Only the lines of the data holding the string "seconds" need to be returned.

Working data START

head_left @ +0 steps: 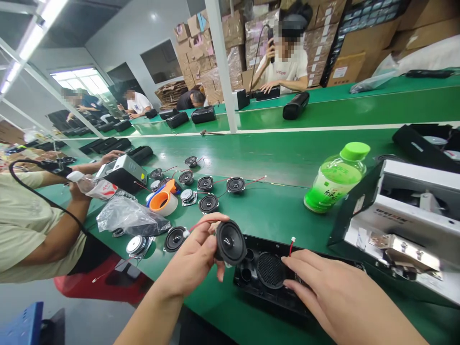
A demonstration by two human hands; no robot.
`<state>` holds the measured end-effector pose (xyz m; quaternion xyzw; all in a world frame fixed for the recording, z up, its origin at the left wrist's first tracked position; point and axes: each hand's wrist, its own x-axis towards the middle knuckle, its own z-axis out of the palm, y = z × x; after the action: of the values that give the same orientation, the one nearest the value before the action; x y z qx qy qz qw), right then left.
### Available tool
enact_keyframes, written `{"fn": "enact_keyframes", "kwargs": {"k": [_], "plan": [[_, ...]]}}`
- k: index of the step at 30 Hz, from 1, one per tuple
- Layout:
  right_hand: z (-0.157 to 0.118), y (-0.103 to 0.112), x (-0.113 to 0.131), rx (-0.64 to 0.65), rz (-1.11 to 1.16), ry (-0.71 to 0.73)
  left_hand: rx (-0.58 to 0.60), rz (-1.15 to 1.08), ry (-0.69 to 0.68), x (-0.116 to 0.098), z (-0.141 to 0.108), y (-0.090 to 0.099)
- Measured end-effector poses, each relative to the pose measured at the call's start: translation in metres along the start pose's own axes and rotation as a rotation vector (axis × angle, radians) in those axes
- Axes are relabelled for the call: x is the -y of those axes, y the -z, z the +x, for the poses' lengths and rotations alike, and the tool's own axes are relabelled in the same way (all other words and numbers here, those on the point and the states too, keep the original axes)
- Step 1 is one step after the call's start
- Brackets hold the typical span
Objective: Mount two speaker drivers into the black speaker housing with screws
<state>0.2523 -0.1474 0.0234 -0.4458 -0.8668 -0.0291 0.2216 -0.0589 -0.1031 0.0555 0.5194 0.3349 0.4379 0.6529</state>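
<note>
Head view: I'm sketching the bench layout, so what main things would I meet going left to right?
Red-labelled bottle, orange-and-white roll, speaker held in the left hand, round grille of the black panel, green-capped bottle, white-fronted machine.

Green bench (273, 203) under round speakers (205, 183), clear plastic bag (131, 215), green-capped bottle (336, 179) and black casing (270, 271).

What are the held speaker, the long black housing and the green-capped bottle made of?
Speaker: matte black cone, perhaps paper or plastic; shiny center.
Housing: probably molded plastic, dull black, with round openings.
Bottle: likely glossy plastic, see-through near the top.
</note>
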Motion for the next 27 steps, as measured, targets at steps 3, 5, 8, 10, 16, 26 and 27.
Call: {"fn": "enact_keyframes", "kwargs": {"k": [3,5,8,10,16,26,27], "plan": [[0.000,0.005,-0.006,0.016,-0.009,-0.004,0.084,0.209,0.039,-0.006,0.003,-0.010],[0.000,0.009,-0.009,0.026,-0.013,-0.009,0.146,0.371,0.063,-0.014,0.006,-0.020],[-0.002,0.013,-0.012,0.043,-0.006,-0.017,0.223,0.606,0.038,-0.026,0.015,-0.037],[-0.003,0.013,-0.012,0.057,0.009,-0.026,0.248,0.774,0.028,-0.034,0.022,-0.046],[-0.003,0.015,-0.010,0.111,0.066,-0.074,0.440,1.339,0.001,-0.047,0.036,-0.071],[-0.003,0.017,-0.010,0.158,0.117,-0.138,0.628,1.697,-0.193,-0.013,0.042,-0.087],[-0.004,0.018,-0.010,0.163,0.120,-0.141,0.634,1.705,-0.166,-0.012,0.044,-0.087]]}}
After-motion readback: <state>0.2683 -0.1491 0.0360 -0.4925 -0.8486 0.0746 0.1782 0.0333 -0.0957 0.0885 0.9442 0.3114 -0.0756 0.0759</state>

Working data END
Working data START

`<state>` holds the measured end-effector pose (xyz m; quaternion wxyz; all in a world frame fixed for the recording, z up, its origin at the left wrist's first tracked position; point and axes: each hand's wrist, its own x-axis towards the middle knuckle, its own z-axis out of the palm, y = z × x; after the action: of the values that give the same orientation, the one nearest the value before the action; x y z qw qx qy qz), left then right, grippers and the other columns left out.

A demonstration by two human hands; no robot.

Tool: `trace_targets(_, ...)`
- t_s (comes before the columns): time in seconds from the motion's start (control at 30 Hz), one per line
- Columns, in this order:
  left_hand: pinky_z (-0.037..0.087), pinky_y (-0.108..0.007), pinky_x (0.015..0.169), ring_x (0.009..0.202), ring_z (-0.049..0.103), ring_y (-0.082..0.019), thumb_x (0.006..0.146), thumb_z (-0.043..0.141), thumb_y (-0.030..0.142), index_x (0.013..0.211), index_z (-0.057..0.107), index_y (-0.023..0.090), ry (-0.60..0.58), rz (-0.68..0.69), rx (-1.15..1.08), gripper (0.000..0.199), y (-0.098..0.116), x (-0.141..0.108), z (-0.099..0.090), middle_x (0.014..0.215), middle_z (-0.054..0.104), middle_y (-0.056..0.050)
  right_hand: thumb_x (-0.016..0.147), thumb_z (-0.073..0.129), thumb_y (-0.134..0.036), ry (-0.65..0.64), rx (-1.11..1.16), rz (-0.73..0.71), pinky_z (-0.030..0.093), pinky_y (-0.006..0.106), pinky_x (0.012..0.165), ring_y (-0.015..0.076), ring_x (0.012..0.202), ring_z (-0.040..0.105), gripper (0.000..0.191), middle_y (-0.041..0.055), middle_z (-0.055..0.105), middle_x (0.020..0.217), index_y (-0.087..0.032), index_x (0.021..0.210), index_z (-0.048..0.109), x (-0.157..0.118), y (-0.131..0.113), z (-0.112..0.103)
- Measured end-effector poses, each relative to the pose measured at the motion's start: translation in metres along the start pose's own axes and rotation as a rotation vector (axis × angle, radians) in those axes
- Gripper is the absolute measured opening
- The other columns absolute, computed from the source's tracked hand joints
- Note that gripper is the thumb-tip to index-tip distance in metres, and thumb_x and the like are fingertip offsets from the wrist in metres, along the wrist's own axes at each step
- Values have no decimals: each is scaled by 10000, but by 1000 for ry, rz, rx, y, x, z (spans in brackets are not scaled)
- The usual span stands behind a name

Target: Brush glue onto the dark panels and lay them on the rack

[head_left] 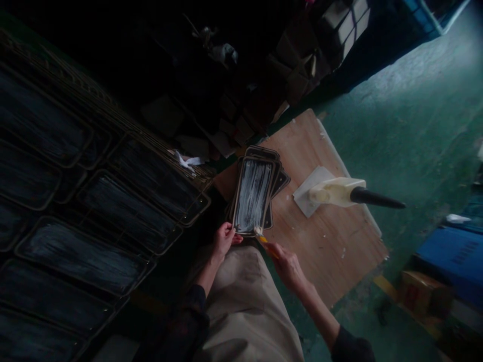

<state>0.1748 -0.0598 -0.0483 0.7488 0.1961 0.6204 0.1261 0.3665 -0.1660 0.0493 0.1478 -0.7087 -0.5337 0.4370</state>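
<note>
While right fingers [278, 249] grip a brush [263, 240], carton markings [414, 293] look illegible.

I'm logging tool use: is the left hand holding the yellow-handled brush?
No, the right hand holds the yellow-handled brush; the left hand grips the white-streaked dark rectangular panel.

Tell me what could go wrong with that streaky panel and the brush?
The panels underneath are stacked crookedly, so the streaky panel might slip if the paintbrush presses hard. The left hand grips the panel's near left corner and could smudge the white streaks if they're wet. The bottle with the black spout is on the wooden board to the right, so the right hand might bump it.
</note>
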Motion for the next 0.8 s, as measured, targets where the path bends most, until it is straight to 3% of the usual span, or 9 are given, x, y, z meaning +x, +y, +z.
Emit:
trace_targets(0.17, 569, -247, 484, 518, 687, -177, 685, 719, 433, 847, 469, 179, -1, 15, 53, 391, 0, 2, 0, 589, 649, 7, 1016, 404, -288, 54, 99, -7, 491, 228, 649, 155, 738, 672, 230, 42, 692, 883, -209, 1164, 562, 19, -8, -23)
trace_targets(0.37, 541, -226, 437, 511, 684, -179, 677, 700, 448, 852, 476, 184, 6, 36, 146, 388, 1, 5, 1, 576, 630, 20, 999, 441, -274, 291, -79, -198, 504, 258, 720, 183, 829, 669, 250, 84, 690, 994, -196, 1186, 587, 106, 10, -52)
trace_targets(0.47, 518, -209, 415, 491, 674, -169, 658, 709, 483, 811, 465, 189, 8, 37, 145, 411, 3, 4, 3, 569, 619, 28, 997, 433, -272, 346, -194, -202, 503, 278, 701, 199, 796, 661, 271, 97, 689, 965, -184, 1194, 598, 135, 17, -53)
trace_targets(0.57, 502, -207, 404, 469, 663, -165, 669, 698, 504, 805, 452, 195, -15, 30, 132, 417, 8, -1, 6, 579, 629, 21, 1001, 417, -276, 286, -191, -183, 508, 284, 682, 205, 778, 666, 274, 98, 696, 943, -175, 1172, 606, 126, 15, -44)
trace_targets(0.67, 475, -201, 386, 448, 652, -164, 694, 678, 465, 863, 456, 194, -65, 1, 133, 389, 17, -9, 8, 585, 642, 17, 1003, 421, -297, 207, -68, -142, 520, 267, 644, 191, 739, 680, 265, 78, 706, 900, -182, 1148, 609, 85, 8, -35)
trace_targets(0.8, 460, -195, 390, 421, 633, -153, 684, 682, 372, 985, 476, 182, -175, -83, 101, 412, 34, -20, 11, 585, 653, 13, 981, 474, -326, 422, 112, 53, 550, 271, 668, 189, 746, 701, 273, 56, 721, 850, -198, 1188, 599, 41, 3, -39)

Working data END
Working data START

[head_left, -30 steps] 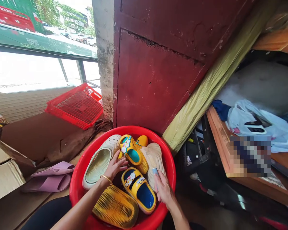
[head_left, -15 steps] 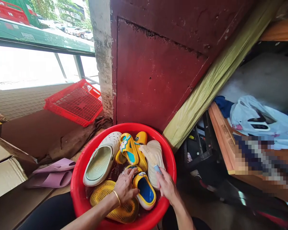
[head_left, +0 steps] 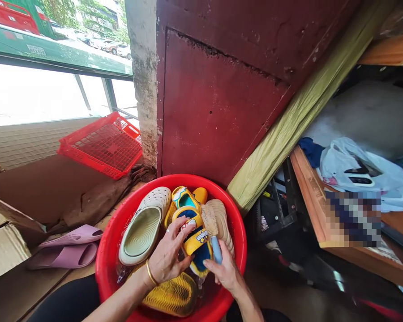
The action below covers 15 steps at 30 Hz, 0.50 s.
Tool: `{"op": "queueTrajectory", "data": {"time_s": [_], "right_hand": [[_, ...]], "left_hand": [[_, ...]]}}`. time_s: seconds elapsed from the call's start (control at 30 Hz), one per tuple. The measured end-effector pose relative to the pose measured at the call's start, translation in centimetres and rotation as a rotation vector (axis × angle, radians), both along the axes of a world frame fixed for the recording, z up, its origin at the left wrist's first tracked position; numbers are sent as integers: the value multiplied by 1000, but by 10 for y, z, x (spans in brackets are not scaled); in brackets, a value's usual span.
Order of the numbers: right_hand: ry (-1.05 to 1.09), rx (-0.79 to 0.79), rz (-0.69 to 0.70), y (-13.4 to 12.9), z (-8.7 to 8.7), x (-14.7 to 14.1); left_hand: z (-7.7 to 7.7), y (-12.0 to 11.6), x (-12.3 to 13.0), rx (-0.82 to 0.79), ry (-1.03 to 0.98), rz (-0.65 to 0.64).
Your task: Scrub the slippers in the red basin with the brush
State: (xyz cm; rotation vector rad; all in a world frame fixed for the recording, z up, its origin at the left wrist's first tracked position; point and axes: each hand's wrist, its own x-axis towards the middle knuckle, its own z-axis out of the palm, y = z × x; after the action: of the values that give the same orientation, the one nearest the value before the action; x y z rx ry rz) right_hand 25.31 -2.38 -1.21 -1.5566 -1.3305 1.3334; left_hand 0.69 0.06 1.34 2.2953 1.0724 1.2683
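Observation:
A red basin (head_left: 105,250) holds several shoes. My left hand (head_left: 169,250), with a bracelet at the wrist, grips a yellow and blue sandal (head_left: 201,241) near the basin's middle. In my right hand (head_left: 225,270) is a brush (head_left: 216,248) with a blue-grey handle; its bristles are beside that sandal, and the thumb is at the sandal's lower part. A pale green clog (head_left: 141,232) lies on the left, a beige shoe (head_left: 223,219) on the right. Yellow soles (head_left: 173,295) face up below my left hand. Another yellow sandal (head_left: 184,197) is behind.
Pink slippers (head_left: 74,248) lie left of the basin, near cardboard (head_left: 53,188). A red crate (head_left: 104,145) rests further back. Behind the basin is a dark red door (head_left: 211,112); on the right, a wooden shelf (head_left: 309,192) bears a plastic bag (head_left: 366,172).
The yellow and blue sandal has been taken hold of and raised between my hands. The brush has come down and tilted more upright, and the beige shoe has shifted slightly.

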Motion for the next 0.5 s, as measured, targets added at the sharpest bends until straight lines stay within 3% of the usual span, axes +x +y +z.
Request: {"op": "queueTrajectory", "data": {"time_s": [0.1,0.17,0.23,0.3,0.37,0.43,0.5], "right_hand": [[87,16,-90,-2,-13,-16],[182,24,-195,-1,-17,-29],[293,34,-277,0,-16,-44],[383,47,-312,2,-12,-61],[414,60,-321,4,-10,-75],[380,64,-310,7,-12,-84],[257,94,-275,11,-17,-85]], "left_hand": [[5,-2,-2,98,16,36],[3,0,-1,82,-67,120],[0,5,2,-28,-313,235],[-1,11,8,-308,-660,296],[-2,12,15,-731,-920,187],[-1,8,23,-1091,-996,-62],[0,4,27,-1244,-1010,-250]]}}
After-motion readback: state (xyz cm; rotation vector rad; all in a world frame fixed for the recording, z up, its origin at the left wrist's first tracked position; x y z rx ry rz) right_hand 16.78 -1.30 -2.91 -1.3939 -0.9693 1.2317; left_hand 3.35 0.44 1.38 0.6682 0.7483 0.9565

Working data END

Your response |
- t_s (comes before the columns): time in seconds from the motion's start (control at 30 Hz), one per line
Tool: `{"op": "queueTrajectory", "data": {"time_s": [_], "right_hand": [[_, ...]], "left_hand": [[_, ...]]}}`. time_s: seconds elapsed from the call's start (control at 30 Hz), one per tuple. The measured end-effector pose relative to the pose measured at the call's start, translation in centimetres and rotation as a rotation vector (axis × angle, radians), both along the axes of a world frame fixed for the recording, z up, its origin at the left wrist's first tracked position; numbers are sent as integers: the value multiplied by 1000, but by 10 for y, z, x (spans in brackets are not scaled); in brackets, a value's usual span.

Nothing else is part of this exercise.